### Exercise details:
Type out all the data below, word for word.

### Data segment:

* * * * *

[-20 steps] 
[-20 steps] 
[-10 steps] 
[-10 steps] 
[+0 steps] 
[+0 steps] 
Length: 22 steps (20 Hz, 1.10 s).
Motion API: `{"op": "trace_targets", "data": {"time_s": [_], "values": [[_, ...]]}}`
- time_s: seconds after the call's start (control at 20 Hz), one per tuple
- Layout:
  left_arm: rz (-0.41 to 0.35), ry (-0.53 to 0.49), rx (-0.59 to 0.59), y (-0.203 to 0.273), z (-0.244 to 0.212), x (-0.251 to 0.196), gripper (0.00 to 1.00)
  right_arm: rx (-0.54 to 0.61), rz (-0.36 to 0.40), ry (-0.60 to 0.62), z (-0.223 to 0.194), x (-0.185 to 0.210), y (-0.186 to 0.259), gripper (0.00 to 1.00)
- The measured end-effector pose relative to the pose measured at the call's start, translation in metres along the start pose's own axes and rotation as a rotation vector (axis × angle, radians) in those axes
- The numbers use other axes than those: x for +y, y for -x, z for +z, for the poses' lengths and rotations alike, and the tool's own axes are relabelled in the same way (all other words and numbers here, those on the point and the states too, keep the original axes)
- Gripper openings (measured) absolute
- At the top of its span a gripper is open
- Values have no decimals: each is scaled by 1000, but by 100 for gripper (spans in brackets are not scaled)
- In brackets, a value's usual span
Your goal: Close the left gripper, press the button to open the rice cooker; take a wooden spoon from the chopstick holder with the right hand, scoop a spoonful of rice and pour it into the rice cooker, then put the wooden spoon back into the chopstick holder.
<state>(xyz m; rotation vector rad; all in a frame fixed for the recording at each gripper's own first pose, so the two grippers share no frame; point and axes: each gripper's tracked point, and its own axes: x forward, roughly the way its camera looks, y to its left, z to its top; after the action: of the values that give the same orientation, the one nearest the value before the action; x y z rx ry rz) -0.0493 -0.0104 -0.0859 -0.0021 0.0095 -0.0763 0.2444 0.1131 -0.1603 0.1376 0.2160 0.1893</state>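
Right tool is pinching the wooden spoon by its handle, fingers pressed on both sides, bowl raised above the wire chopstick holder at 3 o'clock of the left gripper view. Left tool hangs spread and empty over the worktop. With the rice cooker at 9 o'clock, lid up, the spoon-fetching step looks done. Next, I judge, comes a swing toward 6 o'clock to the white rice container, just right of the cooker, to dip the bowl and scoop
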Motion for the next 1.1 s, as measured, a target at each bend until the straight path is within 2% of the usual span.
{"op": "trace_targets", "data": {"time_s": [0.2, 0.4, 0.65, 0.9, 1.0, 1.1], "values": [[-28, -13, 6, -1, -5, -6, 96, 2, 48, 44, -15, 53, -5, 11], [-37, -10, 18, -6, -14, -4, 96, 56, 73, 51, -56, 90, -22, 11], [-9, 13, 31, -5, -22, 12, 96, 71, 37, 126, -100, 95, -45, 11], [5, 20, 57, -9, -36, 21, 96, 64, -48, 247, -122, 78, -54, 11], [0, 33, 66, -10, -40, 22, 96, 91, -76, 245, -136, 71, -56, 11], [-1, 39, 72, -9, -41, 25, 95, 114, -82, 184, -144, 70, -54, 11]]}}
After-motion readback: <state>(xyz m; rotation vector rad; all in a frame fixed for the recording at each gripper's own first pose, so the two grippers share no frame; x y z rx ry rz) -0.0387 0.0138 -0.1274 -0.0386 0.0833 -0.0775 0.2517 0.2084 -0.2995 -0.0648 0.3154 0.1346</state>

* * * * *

### Solution:
[-20 steps] 
[-20 steps] 
[-10 steps] 
[-10 steps] 
[+0 steps] 
[+0 steps] 
Length: 22 steps (20 Hz, 1.10 s).
Motion API: `{"op": "trace_targets", "data": {"time_s": [_], "values": [[_, ...]]}}`
- time_s: seconds after the call's start (control at 20 Hz), one per tuple
- Layout:
  left_arm: rz (-0.41 to 0.35), ry (-0.53 to 0.49), rx (-0.59 to 0.59), y (-0.203 to 0.273), z (-0.244 to 0.212), x (-0.251 to 0.196), gripper (0.00 to 1.00)
  right_arm: rx (-0.54 to 0.61), rz (-0.36 to 0.40), ry (-0.60 to 0.62), z (-0.223 to 0.194), x (-0.185 to 0.210), y (-0.186 to 0.259), gripper (0.00 to 1.00)
- The measured end-effector pose relative to the pose measured at the call's start, translation in metres along the start pose's own axes and rotation as a rotation vector (axis × angle, radians) in those axes
- The numbers use other axes than those: x for +y, y for -x, z for +z, for the poses' lengths and rotations alike, and the tool's own axes are relabelled in the same way (all other words and numbers here, those on the point and the states too, keep the original axes)
- Gripper openings (measured) absolute
- At the top of its span a gripper is open
- Values have no decimals: each is scaled by 1000, but by 100 for gripper (spans in brackets are not scaled)
- In brackets, a value's usual span
Your goal: Close the left gripper, press the button to open the rice cooker; take a wooden spoon from the chopstick holder with the right hand, scoop a spoonful of rice and pour it into the rice cooker, then put the wooden spoon back into the chopstick holder.
<state>(xyz m; rotation vector rad; all in a frame fixed for the recording at each gripper's own first pose, so the two grippers share no frame; point and axes: each gripper's tracked point, and its own axes: x forward, roughly the way its camera looks, y to its left, z to its top; after the action: of the values that give the same orientation, the one nearest the value before the action; x y z rx ry rz) -0.0493 -0.0104 -0.0859 -0.0021 0.0095 -0.0763 0.2444 0.1131 -0.1603 0.1376 0.2160 0.1893</state>
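Right tool is pinching the wooden spoon by its handle, fingers pressed on both sides, bowl raised above the wire chopstick holder at 3 o'clock of the left gripper view. Left tool hangs spread and empty over the worktop. With the rice cooker at 9 o'clock, lid up, the spoon-fetching step looks done. Next, I judge, comes a swing toward 6 o'clock to the white rice container, just right of the cooker, to dip the bowl and scoop
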Motion for the next 1.1 s, as measured, a target at each bend until the straight path is within 2% of the usual span.
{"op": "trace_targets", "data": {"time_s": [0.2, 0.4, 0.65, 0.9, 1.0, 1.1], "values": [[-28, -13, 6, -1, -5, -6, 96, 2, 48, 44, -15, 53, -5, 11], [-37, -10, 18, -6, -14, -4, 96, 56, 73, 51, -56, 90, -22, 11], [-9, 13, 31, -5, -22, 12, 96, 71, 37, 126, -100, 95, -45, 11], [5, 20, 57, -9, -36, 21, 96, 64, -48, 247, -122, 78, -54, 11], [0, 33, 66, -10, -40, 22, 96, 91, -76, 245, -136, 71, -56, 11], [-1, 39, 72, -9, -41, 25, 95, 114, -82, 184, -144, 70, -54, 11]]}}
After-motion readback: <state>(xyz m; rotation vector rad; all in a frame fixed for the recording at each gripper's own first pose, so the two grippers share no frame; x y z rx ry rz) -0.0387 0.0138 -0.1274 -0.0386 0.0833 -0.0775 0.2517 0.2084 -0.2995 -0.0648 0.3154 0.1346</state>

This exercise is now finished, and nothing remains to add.